Tenement houses of the state tobacco factory

   
The state tobacco factory had six tenement houses in a block near Štefánikovo Square designed for its employees by the architect Vladimír Bolech in 1926 and 1927. The company had been operating in Jihlava since 1851 and it was the largest company there for a long time (for example, in 1900, it employed about two thousand people). In the period of the First Republic, its efforts in the field of employee care can be considered extraordinary. In addition to these tenement houses, the company built a modern spa for its employees to use free of charge, and provided them with protective work clothes and canteen meals.

The construction of the four-storey brick houses was carried out by the Jihlava engineer Jaroslav Čeleda from 1927–1929, i.e. before the outbreak of the economic crisis. In the building plans, the houses were always designed in pairs and built in sequence accordingly – from the corner of Mahlerova Street and the gently sloping Malátova Street, the houses gradually filled the vacant plot up to Štefánikovo Square, where they adjoined Mrs Honsigová's house from 1927.

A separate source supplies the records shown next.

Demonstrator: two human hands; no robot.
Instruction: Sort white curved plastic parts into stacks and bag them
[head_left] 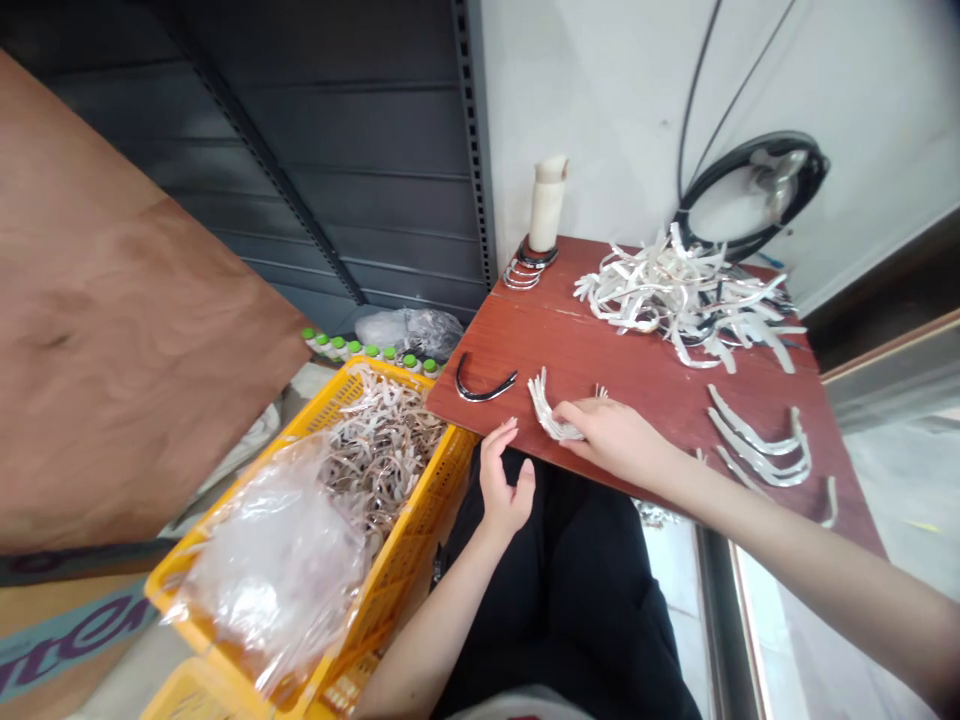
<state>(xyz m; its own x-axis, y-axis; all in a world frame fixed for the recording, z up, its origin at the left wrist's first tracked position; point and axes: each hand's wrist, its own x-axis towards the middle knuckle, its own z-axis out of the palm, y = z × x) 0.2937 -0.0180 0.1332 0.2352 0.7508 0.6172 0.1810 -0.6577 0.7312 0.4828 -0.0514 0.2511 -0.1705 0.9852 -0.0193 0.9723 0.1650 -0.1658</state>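
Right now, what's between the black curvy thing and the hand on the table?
A small bunch of white strips, touching the right hand, seen in the head view.

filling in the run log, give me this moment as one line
right hand: touching stack of curved white pieces at table near edge | left hand: open, empty, below edge | yellow basket: at left

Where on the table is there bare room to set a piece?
The table is bare between the black curved piece, the small stack under the right hand and the big strip pile, and before the bottle. Crowded: that pile, the right front strips, the yellow basket.
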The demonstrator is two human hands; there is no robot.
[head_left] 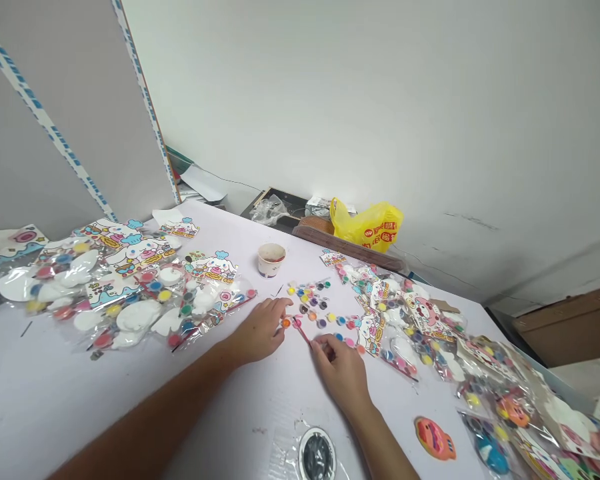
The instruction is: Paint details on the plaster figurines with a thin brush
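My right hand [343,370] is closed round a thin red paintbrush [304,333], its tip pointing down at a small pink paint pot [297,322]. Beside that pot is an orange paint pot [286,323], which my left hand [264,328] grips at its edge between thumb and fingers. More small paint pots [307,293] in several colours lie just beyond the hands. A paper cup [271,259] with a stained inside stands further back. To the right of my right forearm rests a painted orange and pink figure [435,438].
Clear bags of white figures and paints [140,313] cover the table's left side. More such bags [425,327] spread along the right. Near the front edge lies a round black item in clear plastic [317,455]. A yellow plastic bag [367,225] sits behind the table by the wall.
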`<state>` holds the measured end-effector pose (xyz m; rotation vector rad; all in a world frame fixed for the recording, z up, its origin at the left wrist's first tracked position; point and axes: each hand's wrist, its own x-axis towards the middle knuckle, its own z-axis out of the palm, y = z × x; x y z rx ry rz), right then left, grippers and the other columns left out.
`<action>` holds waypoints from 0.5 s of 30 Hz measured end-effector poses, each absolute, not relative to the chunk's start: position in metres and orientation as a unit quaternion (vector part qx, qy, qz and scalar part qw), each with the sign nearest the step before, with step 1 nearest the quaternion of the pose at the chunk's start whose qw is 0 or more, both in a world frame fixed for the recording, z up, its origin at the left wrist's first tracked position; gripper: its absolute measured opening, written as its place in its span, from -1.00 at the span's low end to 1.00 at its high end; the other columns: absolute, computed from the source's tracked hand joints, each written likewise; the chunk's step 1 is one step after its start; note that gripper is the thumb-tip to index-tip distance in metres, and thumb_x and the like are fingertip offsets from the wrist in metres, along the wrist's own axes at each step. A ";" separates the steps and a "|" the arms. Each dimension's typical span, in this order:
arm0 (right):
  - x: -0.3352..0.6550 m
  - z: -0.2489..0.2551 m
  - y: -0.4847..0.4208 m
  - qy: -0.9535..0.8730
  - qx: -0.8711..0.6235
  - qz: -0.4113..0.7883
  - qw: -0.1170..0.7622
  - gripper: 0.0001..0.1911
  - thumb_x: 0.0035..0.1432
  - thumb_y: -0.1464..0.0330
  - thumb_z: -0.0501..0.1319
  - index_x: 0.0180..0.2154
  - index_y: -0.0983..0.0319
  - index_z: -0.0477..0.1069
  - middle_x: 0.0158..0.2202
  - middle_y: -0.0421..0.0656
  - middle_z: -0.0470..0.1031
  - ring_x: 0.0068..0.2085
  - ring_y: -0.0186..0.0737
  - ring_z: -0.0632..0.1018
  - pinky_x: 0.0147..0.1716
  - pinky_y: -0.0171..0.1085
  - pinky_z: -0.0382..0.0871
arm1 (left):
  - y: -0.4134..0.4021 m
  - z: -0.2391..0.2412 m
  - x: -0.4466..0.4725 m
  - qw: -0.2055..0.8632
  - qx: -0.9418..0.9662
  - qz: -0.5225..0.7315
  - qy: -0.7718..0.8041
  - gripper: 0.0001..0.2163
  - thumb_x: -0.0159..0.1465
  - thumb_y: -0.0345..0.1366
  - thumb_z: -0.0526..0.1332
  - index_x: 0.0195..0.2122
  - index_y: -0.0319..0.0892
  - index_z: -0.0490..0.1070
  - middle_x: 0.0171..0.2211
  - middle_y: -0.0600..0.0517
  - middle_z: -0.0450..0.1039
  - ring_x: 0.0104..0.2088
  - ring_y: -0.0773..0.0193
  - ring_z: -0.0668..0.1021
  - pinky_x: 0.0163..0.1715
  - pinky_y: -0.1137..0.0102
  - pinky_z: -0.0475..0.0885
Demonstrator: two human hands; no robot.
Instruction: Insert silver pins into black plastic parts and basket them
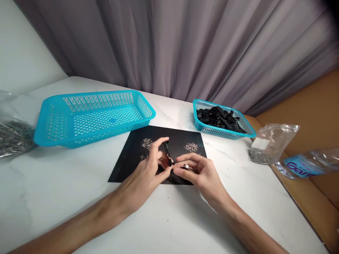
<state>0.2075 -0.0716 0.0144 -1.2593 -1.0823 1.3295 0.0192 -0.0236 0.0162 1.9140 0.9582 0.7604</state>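
A small black plastic piece [167,151] stands nearly upright over the middle of a black mat [127,165]. Your left hand [148,171] holds it, fingers curled tightly round its lower part, so only the top half shows. Whether its base touches the mat is hidden by your fingers.

Your right hand [197,173] sits just beside it, fingertips pinched narrow and touching the piece near its lower end. A small pale tip [186,165] shows between the right fingers; what it belongs to is too small to tell. Both forearms run out of the bottom edge of the view.

On the mat lie two loose heaps of tiny silvery metal bits, one [146,143] behind your left hand and one [191,146] behind your right. The single bits are too fine to make out. More of them near your left thumb are partly covered.

The mat rests on a white marble-look table [66,197]. To the far left stands a large blue basket [92,118]. To the far right stands a smaller blue basket [225,121] filled with black plastic pieces. Right of that lies a clear bag [272,143] with grey metal bits at its bottom. A second bag [307,164], with blue print, is cut off by the right edge. A third bag [13,135] of grey bits is cut off at the left edge.
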 end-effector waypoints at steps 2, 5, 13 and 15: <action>0.208 0.012 -0.070 -0.429 -0.527 0.539 0.498 -0.58 -0.03 0.20 0.55 -0.19 0.23 0.52 -0.28 -0.12 0.65 -0.27 -0.24 0.63 -0.29 -0.34 0.44 | -0.022 0.015 0.020 0.428 0.760 0.319 0.372 -0.39 0.39 -0.35 0.21 0.37 0.11 -0.05 -0.15 0.12 0.53 -0.20 0.31 0.63 -0.12 0.40 0.56; 0.210 0.010 -0.069 -0.416 -0.542 0.526 0.506 -0.62 -0.02 0.19 0.55 -0.26 0.25 0.53 -0.38 -0.18 0.62 -0.35 -0.32 0.59 -0.34 -0.37 0.39 | -0.020 0.012 0.017 0.422 0.765 0.344 0.345 -0.39 0.38 -0.37 0.24 0.36 0.09 -0.01 -0.14 0.12 0.56 -0.17 0.32 0.63 -0.09 0.42 0.56; 0.219 0.021 -0.070 -0.383 -0.511 0.603 0.478 -0.58 0.00 0.21 0.55 -0.19 0.25 0.48 -0.32 -0.13 0.68 -0.22 -0.24 0.68 -0.09 -0.30 0.47 | -0.013 0.008 0.007 0.362 0.820 0.380 0.228 -0.36 0.31 -0.49 0.29 0.34 0.01 0.08 -0.06 0.06 0.60 -0.08 0.32 0.64 0.08 0.40 0.53; 0.220 0.022 -0.070 -0.379 -0.504 0.617 0.469 -0.58 0.00 0.23 0.55 -0.18 0.25 0.48 -0.32 -0.14 0.68 -0.24 -0.26 0.68 -0.09 -0.30 0.49 | -0.012 0.007 0.006 0.349 0.829 0.382 0.211 -0.35 0.31 -0.51 0.29 0.35 0.00 0.09 -0.05 0.04 0.59 -0.06 0.31 0.64 0.07 0.41 0.55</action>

Bolech designed the façades of the houses as one architectural unit, which differs only slightly from the houses facing Malátova and Mahlerova Streets. The division of the façade by horizontal strips and the use of white facing bricks between the windows and on the outer parts of the corner houses are particularly unifying elements. As for the houses in Mahlerova and Malátova Streets, the architect accentuated the central axis with a recessed entrance niche and loggias, which are now mostly glazed. These openings also interrupt the continuous line of the distinctive strips. In the corner house on Mahlerova Street, Bolech divided the loggia space with a brick partition, to which the continuous strip is reconnected, creating the impression of a pillar. An interesting detail are the metal flagpoles fixed on these houses with the year of completion 1928 and 1929.

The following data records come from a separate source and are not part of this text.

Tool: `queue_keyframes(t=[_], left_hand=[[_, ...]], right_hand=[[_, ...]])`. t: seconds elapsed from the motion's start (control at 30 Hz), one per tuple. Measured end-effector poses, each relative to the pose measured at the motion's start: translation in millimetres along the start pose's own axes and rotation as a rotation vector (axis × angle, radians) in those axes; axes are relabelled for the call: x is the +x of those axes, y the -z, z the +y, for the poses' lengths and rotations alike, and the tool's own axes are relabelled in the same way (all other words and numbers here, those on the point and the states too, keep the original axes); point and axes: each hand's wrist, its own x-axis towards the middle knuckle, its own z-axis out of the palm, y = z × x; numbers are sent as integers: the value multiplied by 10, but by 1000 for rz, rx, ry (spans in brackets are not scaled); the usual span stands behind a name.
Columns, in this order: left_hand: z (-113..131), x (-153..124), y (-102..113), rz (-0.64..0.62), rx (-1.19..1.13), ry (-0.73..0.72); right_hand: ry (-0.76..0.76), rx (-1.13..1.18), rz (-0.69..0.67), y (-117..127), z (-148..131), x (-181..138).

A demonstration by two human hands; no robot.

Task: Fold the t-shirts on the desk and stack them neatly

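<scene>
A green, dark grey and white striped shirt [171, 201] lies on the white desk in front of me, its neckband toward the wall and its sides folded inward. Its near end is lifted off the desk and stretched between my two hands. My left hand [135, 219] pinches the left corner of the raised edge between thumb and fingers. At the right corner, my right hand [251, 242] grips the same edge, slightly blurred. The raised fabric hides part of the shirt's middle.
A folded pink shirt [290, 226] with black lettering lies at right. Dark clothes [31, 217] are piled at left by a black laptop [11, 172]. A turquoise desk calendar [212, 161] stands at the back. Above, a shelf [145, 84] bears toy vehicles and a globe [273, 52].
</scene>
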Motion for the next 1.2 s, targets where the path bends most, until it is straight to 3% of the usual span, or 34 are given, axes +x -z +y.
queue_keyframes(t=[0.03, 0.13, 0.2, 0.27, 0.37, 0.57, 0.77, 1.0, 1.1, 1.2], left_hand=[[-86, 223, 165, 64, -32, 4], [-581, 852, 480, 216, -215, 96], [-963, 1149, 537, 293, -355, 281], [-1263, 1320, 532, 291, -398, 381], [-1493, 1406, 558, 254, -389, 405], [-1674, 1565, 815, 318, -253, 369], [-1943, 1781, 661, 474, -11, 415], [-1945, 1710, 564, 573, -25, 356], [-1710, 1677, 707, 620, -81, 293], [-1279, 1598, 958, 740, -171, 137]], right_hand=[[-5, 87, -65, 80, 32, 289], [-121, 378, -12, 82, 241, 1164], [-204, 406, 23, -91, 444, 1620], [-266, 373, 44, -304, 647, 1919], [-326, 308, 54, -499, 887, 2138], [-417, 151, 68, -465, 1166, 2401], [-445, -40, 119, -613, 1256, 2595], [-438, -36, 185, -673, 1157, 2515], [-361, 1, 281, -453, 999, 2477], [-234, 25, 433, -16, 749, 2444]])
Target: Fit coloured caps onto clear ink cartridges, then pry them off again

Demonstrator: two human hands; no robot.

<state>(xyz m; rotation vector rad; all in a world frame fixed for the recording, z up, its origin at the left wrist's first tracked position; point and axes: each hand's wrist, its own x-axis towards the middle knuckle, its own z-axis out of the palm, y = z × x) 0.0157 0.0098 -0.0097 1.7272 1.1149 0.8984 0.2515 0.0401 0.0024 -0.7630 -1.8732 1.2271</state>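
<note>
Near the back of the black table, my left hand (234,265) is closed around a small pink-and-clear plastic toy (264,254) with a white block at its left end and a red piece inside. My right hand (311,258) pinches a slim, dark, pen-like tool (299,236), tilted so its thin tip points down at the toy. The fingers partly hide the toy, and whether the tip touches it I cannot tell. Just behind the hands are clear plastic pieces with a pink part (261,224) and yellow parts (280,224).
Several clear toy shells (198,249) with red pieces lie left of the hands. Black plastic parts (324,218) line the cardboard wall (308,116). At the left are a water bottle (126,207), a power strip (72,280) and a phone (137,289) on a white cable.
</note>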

The houses facing Štefánikovo Square, which were the last to be completed in this complex, have a different ground floor level. Thus, although they are architecturally unified, they are taller than their neighbouring houses by about 120 centimetres. The composition is also different, with the staircase halls being permeated with tall glass avant-corps concentrated at the edges of the houses, with the axis of the loggias always attached.

Into the double-section layout of the complex, the architect managed to fit in 66 flats with one or two living rooms, a separate kitchen, a hallway, sanitary facilities, a pantry, and a balcony or loggia. The individual flats also had a cellar space and a common laundry room in the attic. Originally, gas piping, water piping, and electric lighting were installed in the house. Heating was provided by a tiled stove in each flat separately.

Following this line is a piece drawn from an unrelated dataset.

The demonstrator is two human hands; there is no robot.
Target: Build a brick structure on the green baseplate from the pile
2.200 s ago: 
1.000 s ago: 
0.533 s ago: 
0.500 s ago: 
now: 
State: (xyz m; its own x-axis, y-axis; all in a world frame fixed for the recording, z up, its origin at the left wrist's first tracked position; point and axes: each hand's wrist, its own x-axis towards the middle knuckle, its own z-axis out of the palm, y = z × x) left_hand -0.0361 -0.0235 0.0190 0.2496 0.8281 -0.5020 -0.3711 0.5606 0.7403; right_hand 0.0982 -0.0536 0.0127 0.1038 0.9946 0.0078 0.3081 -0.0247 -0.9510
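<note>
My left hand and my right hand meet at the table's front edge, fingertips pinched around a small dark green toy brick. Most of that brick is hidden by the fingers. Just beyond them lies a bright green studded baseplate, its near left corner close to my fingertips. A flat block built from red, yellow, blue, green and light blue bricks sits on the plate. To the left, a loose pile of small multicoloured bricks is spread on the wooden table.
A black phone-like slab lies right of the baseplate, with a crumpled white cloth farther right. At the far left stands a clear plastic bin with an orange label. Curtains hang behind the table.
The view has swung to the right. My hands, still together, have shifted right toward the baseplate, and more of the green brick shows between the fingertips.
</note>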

In the context of the interwar period in Jihlava, this complex of houses can be considered one of the most architecturally complete and at the same time the most successful achievement. From an aesthetic point of view, the houses are rather modest, focused on economy and functionality, not lacking in the modern proportional and material qualities that the architect Bolech undoubtedly imprinted on them. This is evidenced, among other things, by the fact that right at the beginning of the 1930s, the Třebíč architect František Brázda adopted the appearance of Bolech's houses, including the materials used, and applied it to two tenement houses built for the Generally Beneficial Building Cooperative for Rantířov and its surroundings (Obecně prospěšné stavební a bytové družstvo pro Rantířov a okolí)in the opposite block at Malátova Street 7 and Štefánikovo Square 9. Compared to the models, however, the houses are somewhat lacking in the quality of their proportions.